La aguda mirada de Bryan recorrió la sala y se posó en Evelyn. Su voz era mesurada, con un tono de preocupación. «¿Qué ha pasado? ¿Por qué estáis en Marehelm?».
Como si fuera una señal, Dominic y Clayton volvieron sus ojos hacia mí, escrutándome, esperando. Mantuve su mirada durante un momento antes de negar ligeramente con la cabeza, asegurándoles en silencio que estaba bien. Pero una inquietante sensación comenzó a carcomerme, una premonición que no podía sacarme de la cabeza. La forma en que los príncipes habían tratado a Evelyn en el palacio aún permanecía en mi mente. Ahora, con este desenlace, ¿cómo reaccionarían?
Un repentino y tembloroso sollozo rompió el momento.
Evelyn se llevó las manos a la cara mientras dejaba escapar un quejido silencioso y lastimero, con los hombros temblando en una fingida vulnerabilidad. Cada movimiento, cada sollozo, estaba meticulosamente calculado, diseñado para arrancar la simpatía de quienes la rodeaban.

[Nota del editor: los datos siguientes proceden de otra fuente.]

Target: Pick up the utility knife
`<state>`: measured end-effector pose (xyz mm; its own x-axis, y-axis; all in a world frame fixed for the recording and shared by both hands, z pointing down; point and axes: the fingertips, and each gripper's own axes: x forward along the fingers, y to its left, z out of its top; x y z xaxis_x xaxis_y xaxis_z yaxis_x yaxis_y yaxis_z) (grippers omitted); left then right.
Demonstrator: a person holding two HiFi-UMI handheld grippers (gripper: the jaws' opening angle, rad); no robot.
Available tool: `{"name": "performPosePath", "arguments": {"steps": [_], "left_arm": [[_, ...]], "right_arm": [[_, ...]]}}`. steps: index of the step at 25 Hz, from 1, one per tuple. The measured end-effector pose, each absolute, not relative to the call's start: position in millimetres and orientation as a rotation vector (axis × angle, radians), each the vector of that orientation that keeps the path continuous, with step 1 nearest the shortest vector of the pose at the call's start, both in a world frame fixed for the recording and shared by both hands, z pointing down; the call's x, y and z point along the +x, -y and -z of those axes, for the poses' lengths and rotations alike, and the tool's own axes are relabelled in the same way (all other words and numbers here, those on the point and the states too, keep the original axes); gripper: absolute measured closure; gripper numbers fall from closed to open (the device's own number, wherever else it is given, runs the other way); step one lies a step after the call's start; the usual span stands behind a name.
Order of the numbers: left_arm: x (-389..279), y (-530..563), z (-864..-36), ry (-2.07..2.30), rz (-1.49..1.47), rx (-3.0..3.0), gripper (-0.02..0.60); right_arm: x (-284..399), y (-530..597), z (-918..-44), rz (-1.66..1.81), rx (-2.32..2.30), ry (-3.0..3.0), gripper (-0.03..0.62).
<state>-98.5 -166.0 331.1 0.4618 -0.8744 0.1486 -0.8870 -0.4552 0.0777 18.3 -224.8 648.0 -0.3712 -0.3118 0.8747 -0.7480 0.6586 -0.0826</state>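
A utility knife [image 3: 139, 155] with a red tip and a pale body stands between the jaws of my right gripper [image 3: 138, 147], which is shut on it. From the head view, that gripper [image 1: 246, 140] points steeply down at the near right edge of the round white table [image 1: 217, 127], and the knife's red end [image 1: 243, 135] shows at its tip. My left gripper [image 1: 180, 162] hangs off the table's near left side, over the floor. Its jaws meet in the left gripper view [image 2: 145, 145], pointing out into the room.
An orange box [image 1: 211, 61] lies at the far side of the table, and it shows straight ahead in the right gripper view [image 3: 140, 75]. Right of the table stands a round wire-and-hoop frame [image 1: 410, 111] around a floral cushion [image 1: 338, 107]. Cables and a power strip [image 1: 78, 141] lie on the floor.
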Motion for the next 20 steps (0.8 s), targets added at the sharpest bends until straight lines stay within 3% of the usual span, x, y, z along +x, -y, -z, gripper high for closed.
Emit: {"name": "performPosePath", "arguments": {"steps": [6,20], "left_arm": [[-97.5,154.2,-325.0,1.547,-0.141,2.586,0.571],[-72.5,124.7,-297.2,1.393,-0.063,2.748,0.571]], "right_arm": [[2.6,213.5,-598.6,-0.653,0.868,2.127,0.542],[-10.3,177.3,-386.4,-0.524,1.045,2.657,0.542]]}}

Entonces, como si reuniera valor, levantó la cabeza, con los ojos brillantes por las lágrimas. Señaló a Alden con un dedo tembloroso, con la voz quebrada por un dramático jadeo. «¡Altezas… fue él! ¡Intentó violarme! Por suerte, reaccioné rápidamente y salí corriendo a tiempo. De lo contrario… de lo contrario, yo…».